2019-09-16, 10:30–11:00 (Europe/London), Ferrier Hall
Reproducibility and collaboration are difficult aspects of any business-based analytics, speaking from personal experience, where a project is likely shared between a technical analyst and a business analyst. This talk aims to show examples of how this can be improved through aspects of the Python / R toolset.
Analytics without reproducibility, the ability to reproduce an output from its component parts, results in inherent risk. This is especially true in a business environment where staff can and will move to new jobs, leaving projects and work that may be vital for the business. Ensuring proper project organisation and understanding by other team members is therefore vital. In addition, analytics without collaboration can lead to wholly unsuitable results. Input is needed from both technical analysts (TAs) and business analysts/stakeholders (BAs) to ensure the analytics is paired with domain knowledge and context.
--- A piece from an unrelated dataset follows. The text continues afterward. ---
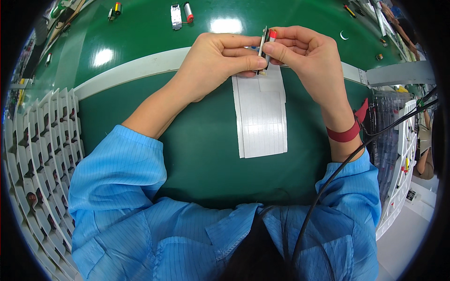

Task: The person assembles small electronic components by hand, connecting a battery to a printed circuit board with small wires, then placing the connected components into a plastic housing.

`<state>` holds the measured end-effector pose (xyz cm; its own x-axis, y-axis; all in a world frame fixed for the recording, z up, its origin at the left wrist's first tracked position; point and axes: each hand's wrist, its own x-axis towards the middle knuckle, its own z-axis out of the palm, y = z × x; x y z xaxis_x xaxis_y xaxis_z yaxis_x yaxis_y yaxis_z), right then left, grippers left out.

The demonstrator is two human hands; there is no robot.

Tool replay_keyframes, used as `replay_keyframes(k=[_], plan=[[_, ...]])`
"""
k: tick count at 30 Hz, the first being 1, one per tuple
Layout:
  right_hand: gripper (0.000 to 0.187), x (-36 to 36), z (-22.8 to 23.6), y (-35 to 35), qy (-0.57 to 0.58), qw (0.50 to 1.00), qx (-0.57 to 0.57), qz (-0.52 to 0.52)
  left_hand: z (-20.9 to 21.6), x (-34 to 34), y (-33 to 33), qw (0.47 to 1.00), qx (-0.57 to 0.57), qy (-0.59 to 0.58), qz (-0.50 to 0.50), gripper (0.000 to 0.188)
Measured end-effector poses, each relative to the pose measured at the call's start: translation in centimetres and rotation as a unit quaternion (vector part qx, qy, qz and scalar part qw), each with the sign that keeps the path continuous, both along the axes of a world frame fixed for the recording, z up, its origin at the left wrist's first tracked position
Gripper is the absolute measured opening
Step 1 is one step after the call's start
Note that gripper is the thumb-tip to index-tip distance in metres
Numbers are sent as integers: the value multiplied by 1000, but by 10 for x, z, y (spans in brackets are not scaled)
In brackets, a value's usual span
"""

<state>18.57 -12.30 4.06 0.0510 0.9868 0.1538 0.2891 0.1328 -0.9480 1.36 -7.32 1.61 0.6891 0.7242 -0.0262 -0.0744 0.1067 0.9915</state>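
Above the far end of a white sheet, both my hands meet in front of me. My left hand point(206, 61) pinches a thin circuit board point(261, 49) by its edge, with the board held upright on its side. Against the board's right face, my right hand point(311, 56) grips a small cylindrical battery point(273, 34) with a red end. Fingers hide most of both parts, so I cannot tell whether they are joined. Beneath lies the white sheet of narrow strips point(262, 129), flat on the green mat point(201, 140). A red band point(344, 135) circles my right wrist.
A pale rail point(140, 67) crosses beyond my mat. Past it, a green surface carries another board point(176, 17) with a battery point(188, 11) beside it. Slotted white trays point(44, 154) rise at left, more trays point(397, 187) at right. A black cable point(323, 187) crosses my right sleeve.
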Motion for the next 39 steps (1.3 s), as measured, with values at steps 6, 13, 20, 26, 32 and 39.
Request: replay_keyframes(k=[6, 13, 20, 26, 32, 39], plan=[[27, 0, -1, 1, 5, 1000, 1, 11, -1, 0, 0, 1000, 14, -5, 0, 39], [25, 0, 2, 0, 43, 999, -10, 22, -1, 0, -1, 1000, 7, -13, -4, 39], [24, 0, 0, 0, 37, 999, -15, 20, 0, 0, -2, 1000, 1, -12, 1, 39], [24, -1, 1, 0, 26, 999, -12, 18, -2, -1, -1, 1000, 4, -11, -9, 38], [23, 0, -1, 1, -11, 1000, -18, 16, -4, 1, -1, 999, 44, -8, -10, 38], [26, -2, -4, 5, 36, 999, -37, -12, 5, 2, -12, 971, 200, 131, -11, 36]])
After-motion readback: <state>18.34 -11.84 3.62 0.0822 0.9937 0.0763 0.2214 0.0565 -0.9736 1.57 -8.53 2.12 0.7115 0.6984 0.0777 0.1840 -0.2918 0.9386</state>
Without collaboration and reproducibility, unsuitable work that no one else can understand or continue to build upon is produced.
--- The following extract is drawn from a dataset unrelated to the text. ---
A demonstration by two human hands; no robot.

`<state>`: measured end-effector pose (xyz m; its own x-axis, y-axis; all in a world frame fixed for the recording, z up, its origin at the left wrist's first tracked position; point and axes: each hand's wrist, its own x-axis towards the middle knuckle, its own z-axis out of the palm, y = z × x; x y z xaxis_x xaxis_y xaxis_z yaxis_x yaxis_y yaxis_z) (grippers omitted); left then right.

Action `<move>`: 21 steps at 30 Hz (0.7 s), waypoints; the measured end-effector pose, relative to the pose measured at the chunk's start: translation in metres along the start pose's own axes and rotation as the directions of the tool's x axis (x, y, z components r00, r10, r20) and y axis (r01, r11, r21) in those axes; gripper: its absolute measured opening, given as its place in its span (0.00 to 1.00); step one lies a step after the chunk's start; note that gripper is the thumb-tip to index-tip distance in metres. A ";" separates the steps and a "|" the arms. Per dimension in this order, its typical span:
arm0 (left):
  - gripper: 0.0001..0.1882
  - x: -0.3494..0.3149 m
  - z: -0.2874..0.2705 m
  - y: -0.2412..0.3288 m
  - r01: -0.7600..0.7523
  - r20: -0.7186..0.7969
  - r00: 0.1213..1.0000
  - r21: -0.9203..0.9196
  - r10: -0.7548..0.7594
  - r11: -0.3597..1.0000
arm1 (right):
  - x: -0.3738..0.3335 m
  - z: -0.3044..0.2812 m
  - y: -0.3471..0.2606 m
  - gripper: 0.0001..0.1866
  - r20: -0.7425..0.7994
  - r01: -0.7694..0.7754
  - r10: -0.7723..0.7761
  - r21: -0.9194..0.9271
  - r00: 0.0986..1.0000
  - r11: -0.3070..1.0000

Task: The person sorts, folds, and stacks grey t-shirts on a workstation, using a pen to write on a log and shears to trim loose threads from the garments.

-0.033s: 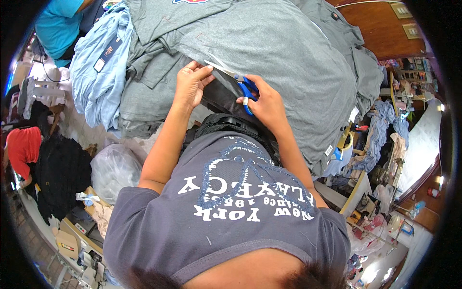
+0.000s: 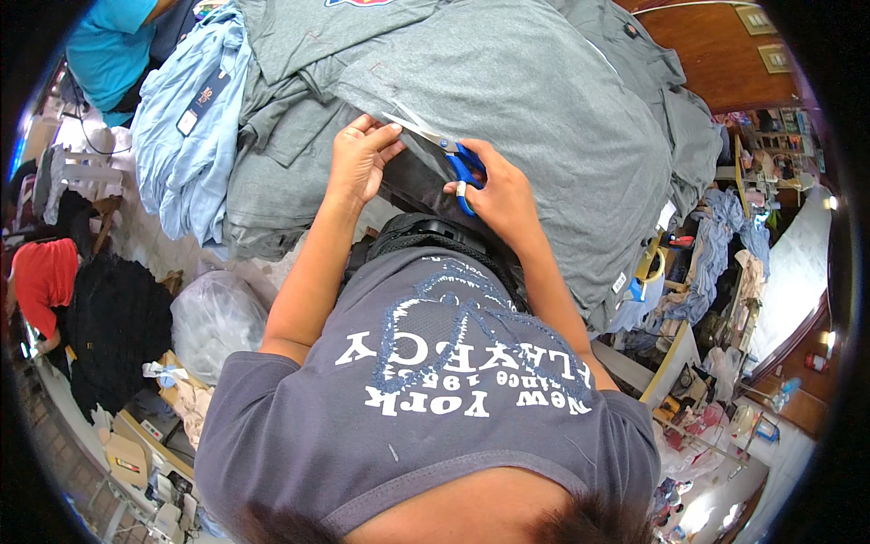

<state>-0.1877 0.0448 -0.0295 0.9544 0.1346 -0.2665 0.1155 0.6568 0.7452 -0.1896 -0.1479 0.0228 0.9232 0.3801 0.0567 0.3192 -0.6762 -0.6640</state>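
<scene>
My right hand (image 2: 497, 189) grips a pair of scissors (image 2: 464, 178) by its blue handles, fingers in the loops. The slightly parted blades point up and left, over the edge of a grey garment (image 2: 517, 82). Just beside the blades, my left hand (image 2: 364, 156) is closed, thumb and forefinger pinched together. What lies between these fingertips is too small to make out. The grey garment spreads in a wide heap in front of me, with other grey shirts (image 2: 294, 54) under and beside it. Darker cloth shows below the hands.
Light blue garments (image 2: 172, 172) with a dark tag hang at the left of the heap. Other people in a blue top (image 2: 109, 50) and a red top (image 2: 45, 281) are at the left. A clear plastic bag (image 2: 213, 313) and black cloth (image 2: 113, 335) lie nearby. Cluttered shelves (image 2: 784, 154) stand right.
</scene>
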 end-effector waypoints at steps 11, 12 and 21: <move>0.08 -0.001 -0.002 0.001 -0.006 0.019 1.000 0.020 0.006 1.000 | 0.005 0.008 0.002 0.26 -0.005 0.056 -0.056 0.029 0.998 0.998; 0.07 0.000 -0.002 0.001 -0.006 0.021 1.000 0.023 0.006 1.000 | 0.004 0.009 0.003 0.25 -0.017 0.070 -0.070 0.030 0.997 0.997; 0.09 0.009 -0.012 0.000 -0.017 -0.005 1.000 -0.053 0.017 0.998 | -0.001 0.010 0.001 0.27 0.004 0.001 -0.001 0.016 1.000 1.000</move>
<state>-0.1824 0.0550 -0.0396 0.9549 0.1494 -0.2565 0.0841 0.6925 0.7165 -0.1921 -0.1424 0.0146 0.9222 0.3828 0.0545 0.3164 -0.6661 -0.6754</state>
Integrating reproducibility and collaboration however can be difficult. Different people prefer different tooling, especially those that work in different fields, and the idea of how the resultant product should be shared or maintained can differ. For example, TAs will likely favour notebooks and IDEs over a BAs office suite and TAs are more likely to hold onto the data / database links while BAs are likely to favour the final output.
The aim of this talk is to provide a quick overview, from personal experience working in both consulting and retail, on how both reproducibility and collaboration can be improved by utilising a set of tools within the Python / R ecosystem. I will discuss friendlier ways to set relative paths, utilising both R and Python within the same environment and a methodology for outputting markdown to Microsoft Word, which can then be converted back into a markdown format. I will suggest an example workflow of the sharing of an analysis with a BA, who is then able to tweak wording themselves and add design suggestions, which can then be performed by the TA. Finally, I will discuss my own personal experiences of collaboration and reproducibility and why they are so essential.
Rich is an ex molecular biologist who since completing his PhD has worked within consulting and retail, recently joining the data and analytics division of private consultancy in Leeds. He has a strong interest in both machine learning and building production ready applications, with a background in coding in R and more recently python. Outside of coding his main interests are sports and craft ale!